The other day I ordered a ridiculously spicy bowl of ramen1. It was far too hot for me to finish. I managed to eat half of it, but that was painful experience, and I felt awful for the next few hours.
This was an unusual experience for me. I love spicy food, and it's far more common for me to have an experience where (1) I ask for the spiciest option, (2) I'm asked "are you sure" by a server, (3) I say yes, and then (4) I find that the food isn't quite as spicy as I’d like it.
That experience happened even though I played things somewhat conservatively: I asked for the second spiciest ramen (at most restaurants I will ask for the spiciest option), was asked if I was sure, said yes... and then found that it was too spicy for my mouth (and stomach) to handle2.
What happened to me with this bowl of ramen happens everywhere: people make choices without a clear, well-calibrated scale to guide them. And while my mistake only cost me a few hours of discomfort, in other domains, similar choices can have much bigger consequences.
Calibration Problems
My spicy ramen experience is an example of a calibration problem. The restaurant tried to communicate how spicy it is, but there is no common scale and thus it's very difficult for me to know what one pepper, two peppers, three peppers, "Kilauea" (the option I chose) or "Ghost" (the spiciest option) actually means.
Given the right data, this would not be a technically challenging problem to solve.
If an app or service had access to my spicy-food eating history, the spicy food eating history of others like me, and the experiences of people in that restaurant, the app likely would know of at least a handful of people "like me" who had ordered the Kilauea ramen and struggled with it. And it could have guided me towards a better decision. In this case, that would have meant a slightly less aggressively spicy option, but in other cases, the spiciest option on the menu would have been fine.
It goes without saying that better modeling the level of spiciness in one's food is neither the world's most pressing problem, nor the world's largest business opportunity.
However, calibrating properly is immensely valuable across many domains. There are many areas that don't have a clear or obvious scale, leaving the equivalent of the inconvenient and inexact one pepper, two peppers, or three peppers.
Calibration Has Increased
There are efforts at calibration in many industries. Hotels were first classified by stars in Switzerland in 1979, with a ★ denoting a “tourist” hotel and a ★★★★★ hotel denoting a luxury hotel. It soon spread to many countries around the world.
On restaurant review sites like Yelp, a $ restaurant might mean the cost is under $10 per person, while a $$$$ restaurant would cost $50 or more per diner. Hotel review and booking sites have similar scales.
Crucially, a reader can look at multiple hotels or multiple viewers and have a common, largely quantitative rubric. To one person, a ★★ hotel may be “nicer than usual”; to another person “nicer than usual” means ★★★★ or ★★★★★. A $$ meal might be a splurge for one diner and an affordable meal for someone else. With consistent calibration, this ceases to be an issue.

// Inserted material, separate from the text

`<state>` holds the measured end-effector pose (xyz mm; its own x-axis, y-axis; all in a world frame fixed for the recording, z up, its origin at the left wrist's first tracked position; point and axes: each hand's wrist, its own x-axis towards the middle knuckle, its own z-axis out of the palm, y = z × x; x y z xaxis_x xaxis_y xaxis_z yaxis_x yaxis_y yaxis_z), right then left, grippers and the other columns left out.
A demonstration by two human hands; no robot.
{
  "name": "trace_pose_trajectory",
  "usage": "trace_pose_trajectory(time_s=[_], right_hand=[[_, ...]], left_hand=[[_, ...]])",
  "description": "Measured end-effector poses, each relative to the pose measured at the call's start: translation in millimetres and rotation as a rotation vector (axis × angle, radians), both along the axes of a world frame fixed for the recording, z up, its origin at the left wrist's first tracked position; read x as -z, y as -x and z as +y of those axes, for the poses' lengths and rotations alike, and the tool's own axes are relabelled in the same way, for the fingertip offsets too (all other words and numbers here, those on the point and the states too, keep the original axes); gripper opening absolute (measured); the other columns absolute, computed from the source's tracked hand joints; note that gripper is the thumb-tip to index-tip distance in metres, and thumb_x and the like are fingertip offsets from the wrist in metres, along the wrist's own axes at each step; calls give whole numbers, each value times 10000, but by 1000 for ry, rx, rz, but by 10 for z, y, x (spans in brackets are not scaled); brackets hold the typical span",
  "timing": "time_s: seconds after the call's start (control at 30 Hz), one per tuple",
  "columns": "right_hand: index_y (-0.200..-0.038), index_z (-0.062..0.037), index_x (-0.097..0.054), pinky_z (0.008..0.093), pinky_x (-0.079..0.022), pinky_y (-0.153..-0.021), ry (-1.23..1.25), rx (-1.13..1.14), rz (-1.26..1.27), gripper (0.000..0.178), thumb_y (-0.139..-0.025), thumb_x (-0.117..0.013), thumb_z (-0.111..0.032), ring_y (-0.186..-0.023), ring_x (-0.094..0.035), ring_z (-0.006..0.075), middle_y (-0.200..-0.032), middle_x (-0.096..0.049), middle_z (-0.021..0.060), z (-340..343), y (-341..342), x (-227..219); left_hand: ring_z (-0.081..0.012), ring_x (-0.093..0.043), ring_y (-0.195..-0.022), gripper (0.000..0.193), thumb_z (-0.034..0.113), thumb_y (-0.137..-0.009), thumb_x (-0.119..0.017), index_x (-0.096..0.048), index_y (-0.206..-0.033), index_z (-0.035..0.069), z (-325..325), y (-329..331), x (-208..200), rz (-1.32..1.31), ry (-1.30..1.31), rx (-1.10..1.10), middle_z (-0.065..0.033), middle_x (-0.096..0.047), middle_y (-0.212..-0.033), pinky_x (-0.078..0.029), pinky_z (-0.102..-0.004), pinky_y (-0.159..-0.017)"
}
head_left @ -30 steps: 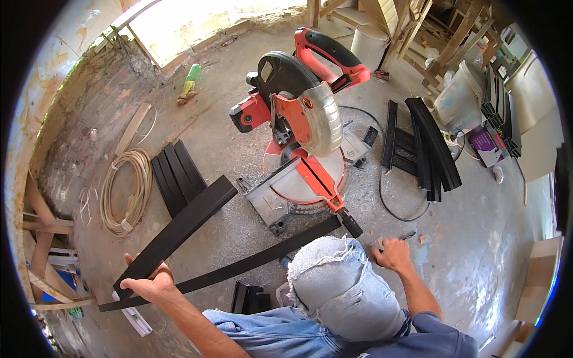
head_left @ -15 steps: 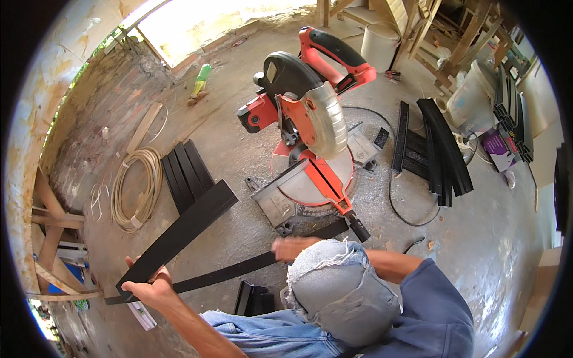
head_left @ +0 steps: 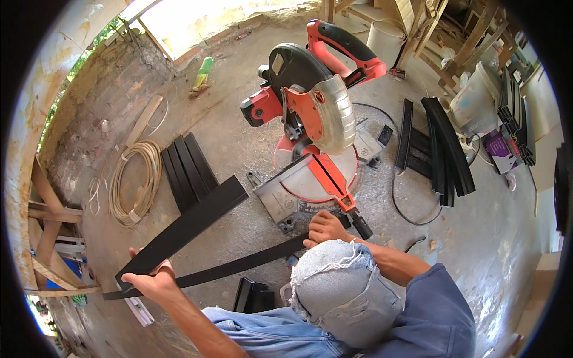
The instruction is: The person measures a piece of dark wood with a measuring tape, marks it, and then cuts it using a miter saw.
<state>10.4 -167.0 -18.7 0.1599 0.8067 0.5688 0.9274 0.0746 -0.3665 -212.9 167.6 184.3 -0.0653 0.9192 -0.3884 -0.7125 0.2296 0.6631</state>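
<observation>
My left hand is closed round the lower end of a wide, flat black profile, which slants up and right toward the saw. Beneath it a longer, narrower black strip lies across the floor. My right hand, beyond my raised knee, has its fingers curled over that strip near its right end; the fingertips are partly hidden. Just past this hand stands a red and black mitre saw, its head raised. The grey fence and red-slotted round base face me.
Several black profiles lie left of the saw, near a coiled beige hose. More black profiles and a power cord lie to the right. A white bucket stands farther right. Short black pieces sit by my leg.
My right hand has moved right along the long strip and its fingers have curled. The wide profile in my left hand has shifted slightly, its far end going up and right.
</observation>
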Motion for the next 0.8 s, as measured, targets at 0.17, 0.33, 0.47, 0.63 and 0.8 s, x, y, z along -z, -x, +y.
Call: trace_pose_trajectory(time_s=[0.17,0.33,0.47,0.63,0.8], right_hand=[[-886,-27,-622,389,-483,-780,26,297,215,257,-872,-719,-264,-789,-618,273,-876,-614,132,170,-223,-226],[-1148,34,-626,339,-520,-627,-55,317,1427,392,-961,-640,-309,-763,-700,224,-987,-700,149,386,-167,-257],[-1144,34,-614,323,-543,-617,-239,249,1936,491,-968,-639,-423,-749,-718,233,-983,-711,158,496,-44,-128],[-969,82,-631,340,-597,-574,-262,518,1810,508,-966,-677,-424,-675,-732,256,-851,-708,197,631,-326,21],[-800,102,-615,340,-574,-430,-162,612,1733,476,-1010,-633,-325,-542,-718,277,-679,-689,201,685,-603,90]], left_hand=[[-221,-696,-976,782,777,-912,-431,-688,-1135,73,21,-195,221,18,100,15,-22,-733,-1059,-583,-418,-900],[-202,-702,-905,708,779,-881,-508,-675,-1144,144,-233,-570,1119,110,267,163,-15,-731,-1030,-601,-360,-719],[-232,-676,-964,734,768,-892,-509,-594,-1272,146,-628,-830,1784,139,361,216,-50,-683,-1152,-603,-379,-726],[-272,-663,-1012,768,759,-903,-494,-563,-1301,106,-868,-1122,2252,164,454,225,-83,-662,-1196,-611,-415,-822],[-288,-663,-1048,732,723,-942,-466,-569,-1284,84,-836,-1285,2528,163,435,280,-110,-661,-1195,-611,-438,-852]])
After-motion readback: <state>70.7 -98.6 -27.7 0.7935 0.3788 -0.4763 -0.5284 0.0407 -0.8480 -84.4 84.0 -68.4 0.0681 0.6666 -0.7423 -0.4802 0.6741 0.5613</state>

Calibration is also extensive in many area of sports and other competitions. In chess, someone might have an Elo rating of 1900 in chess, indicating that she would be a clear favorite against a player with a rating of 1750; that rating is much more precise than “she’s a pretty good chess player.” Likewise a tennis rating of 4.8 is a highly specific way to indicate someone’s skill on the tennis court. This is in large part the problem that my first startup Team Rankings was built to solve.
Education is increasingly calibrated as well. Modern standardized tests are adaptive: they start by asking “average” level questions, and based on how well the test taker does on them, adjusts the level up or down to get a more accurate gauge of how well they understand the material. This would be akin to adjusting a basketball team’s competition based on how they are doing: if they play an average high school team and win by 40 points, they should play their next game against another strong team to see if they’re closer to the 100th best team in the state or the very best team; if they lose by 40 points, they should play against a weak team.
There is a metric for the spiciness of peppers called the Scoville scale, which is (as far as I can tell) well-calibrated. However, it does not extend to individual dishes. One can imagine an equivalent for dish spiciness, for saltiness, for sweetness, for “garlickiness”, and for a hundred other things related to food.
Calibration Is Often Poor
My calibration example is, in the grand scheme of things, pretty trivial.
However, most of the world is poorly calibrated, and better calibration would facilitate a ton of value. Some examples:
Though there are a few places where education is well-calibrated, most educational tools, resources, and processes are not at all well-calibrated. There is a huge amount of room for improvement to give students materials that are at just the right level to allow them to build knowledge and skills.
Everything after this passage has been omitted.